THE ANC has indicated it will enter the first democratic elections as a "liberation movement." But political analysts say that in the past three years, the ANC has taken on all the characteristics of a political party.

"The ANC is already a political party in everything but name," says political scientist Tom Lodge of Witwatersrand University.

The strategy of the loose alliance of militant leaders may be to use the election campaign to build its power-base under the ANC umbrella. Then the alliance could try to take over the ANC from within after the ballot. If it failed to do so, this group could break away and form a socialist party in opposition to the ANC.

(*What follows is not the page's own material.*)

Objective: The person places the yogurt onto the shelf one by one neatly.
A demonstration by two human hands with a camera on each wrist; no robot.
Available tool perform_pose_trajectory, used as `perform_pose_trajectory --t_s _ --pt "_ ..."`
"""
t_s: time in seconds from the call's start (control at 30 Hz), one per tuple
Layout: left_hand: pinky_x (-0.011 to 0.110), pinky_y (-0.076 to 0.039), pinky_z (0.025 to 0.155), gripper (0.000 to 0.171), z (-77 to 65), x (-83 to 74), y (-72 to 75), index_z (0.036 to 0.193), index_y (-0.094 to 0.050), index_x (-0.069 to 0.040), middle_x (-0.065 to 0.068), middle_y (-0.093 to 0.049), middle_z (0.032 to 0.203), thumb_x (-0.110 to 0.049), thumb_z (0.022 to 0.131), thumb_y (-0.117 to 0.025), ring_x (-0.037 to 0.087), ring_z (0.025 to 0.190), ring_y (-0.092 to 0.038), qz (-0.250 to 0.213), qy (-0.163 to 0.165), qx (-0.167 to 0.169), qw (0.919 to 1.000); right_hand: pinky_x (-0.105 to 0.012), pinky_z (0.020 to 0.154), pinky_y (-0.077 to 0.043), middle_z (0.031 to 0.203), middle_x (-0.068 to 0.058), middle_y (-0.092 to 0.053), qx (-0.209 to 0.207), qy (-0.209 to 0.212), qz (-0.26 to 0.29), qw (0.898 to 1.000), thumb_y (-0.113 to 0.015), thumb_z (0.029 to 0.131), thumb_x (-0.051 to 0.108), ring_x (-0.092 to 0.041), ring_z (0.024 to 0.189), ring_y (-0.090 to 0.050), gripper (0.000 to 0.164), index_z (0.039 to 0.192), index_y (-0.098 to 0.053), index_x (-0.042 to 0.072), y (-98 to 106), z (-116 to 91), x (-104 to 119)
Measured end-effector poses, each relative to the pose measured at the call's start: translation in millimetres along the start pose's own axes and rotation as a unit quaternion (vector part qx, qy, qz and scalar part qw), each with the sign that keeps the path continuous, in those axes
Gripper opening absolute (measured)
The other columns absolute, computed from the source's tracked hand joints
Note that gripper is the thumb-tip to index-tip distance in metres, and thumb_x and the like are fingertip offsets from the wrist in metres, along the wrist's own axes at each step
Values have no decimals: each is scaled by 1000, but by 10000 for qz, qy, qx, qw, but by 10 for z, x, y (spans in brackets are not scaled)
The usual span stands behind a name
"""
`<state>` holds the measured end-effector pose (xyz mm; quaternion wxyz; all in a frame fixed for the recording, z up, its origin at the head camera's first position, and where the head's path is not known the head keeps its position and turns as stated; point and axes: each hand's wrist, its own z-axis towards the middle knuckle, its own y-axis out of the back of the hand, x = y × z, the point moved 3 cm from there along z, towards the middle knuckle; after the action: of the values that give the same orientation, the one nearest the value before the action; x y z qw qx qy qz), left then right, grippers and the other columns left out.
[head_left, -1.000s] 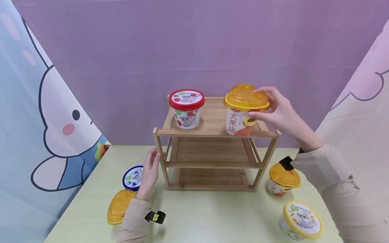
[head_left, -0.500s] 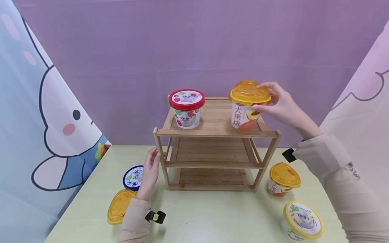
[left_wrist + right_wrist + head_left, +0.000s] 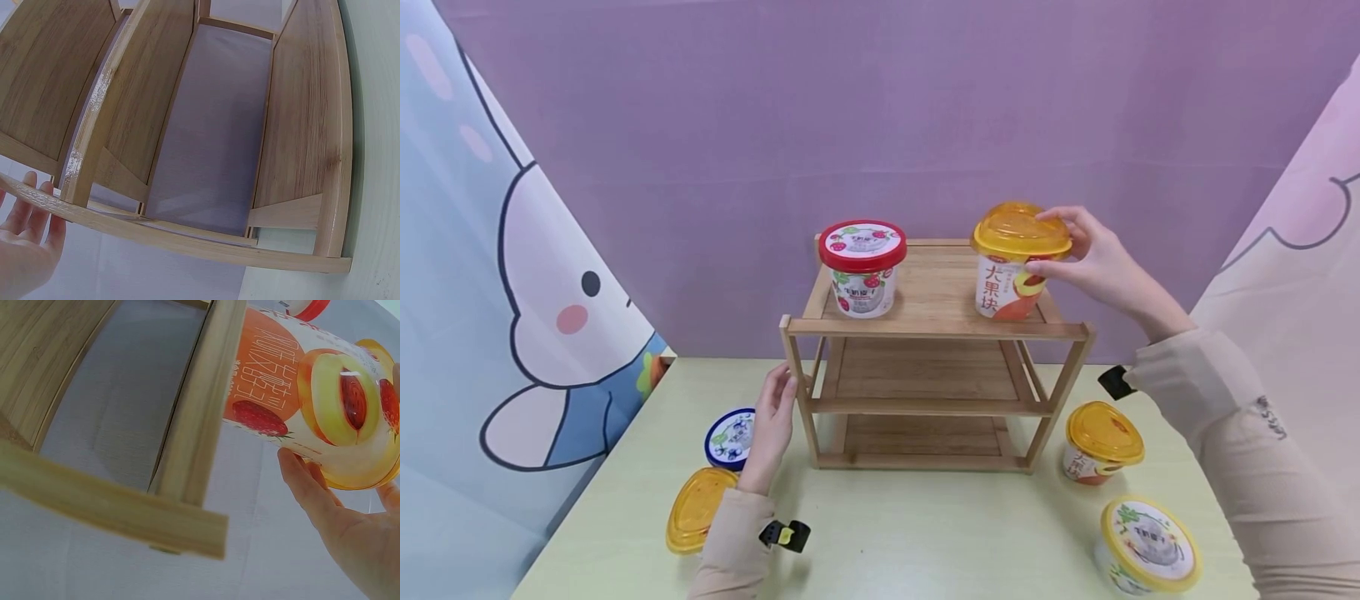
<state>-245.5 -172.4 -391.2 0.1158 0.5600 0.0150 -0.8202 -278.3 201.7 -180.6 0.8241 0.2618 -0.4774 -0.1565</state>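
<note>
My right hand [image 3: 1090, 254] holds a peach fruit cup [image 3: 1000, 283] by its right side, with fingers at the domed orange lid and thumb lower down. The cup stands upright at the right of the top tier of a wooden three-tier shelf rack [image 3: 925, 408]; whether it bears fully on the board is unclear. In the right wrist view the cup [image 3: 300, 394] shows printed peaches beyond the rail. My left hand [image 3: 775, 417] grips the rack's left front post, its fingers [image 3: 36, 222] around the post in the left wrist view. A red-lidded strawberry pudding tub [image 3: 863, 271] stands on the top tier's left.
Right of the rack stand another orange-lidded fruit cup [image 3: 1101, 442] and a yellow-lidded tub [image 3: 1146, 546]. To the left are a blue-lidded tub [image 3: 730, 437] and an orange-lidded cup [image 3: 700, 508], partly behind my left arm. A purple curtain [image 3: 880, 108] hangs behind.
My right hand has moved the peach cup slightly right and back on the top tier, away from the front rail. My left hand has stayed at the post.
</note>
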Motion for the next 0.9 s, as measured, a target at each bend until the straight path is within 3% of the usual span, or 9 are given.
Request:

"It seems almost inevitable that the unions and the civics will part company with the ANC once it is in government," says a Western diplomat.

In the succession contest, opposing camps are lining up behind Mbeki, widely considered the ANC's most able diplomat, and Ramaphosa, its most skilled negotiator, for the post of deputy president, currently occupied by ANC stalwart Walter Sisulu.

The low-key jockeying for position has been precipitated by the death of former ANC Chairman Oliver Tambo. There is a strong push in ANC ranks to fill top posts before the first democratic ballot.

Mr. Sisulu is the natural candidate for the largely ceremonial post of chairman. He accepted nomination for the post of deputy president in July 1991 to avoid a potentially damaging showdown between Hani and Mbeki.

In the election for 50 national executive members, Hani topped the voting list with Mbeki a close second.

"The post of deputy president is not a certain ticket to the presidency," says an ANC official speaking on condition of anonymity.

"But it would put Mbeki back in the succession stakes since his sidelining by Ramaphosa in July, 1991," he says.

A June ANC executive meeting did not reach consensus on the ANC Youth League's proposal that Mbeki be nominated for the deputy presidency, and there was resistance from Ramaphosa's supporters, says an ANC official.

As ANC secretary-general, Ramaphosa holds one of the three top positions in the ANC hierachy. He is widely regarded within the organization as a skilled negotiator and administrator, but his profile as the architect of compromise has lost him some support among the powerful and more militant trade-union lobby.

Unlike most top ANC leaders, Ramaphosa is not a Xhosa but a member of the smaller Venda tribe, and does not have Mbeki's advantage of being descended from a respected ANC veteran. Ramaphosa also lacks the advantage of having been an exile.

"The older generation don't trust Ramaphosa. They are wary of his obvious ambition, which is not part of ANC style," says one ANC insider.

"In many ways, it is still a very conservative organization, and modesty is seen as a virtue," he says.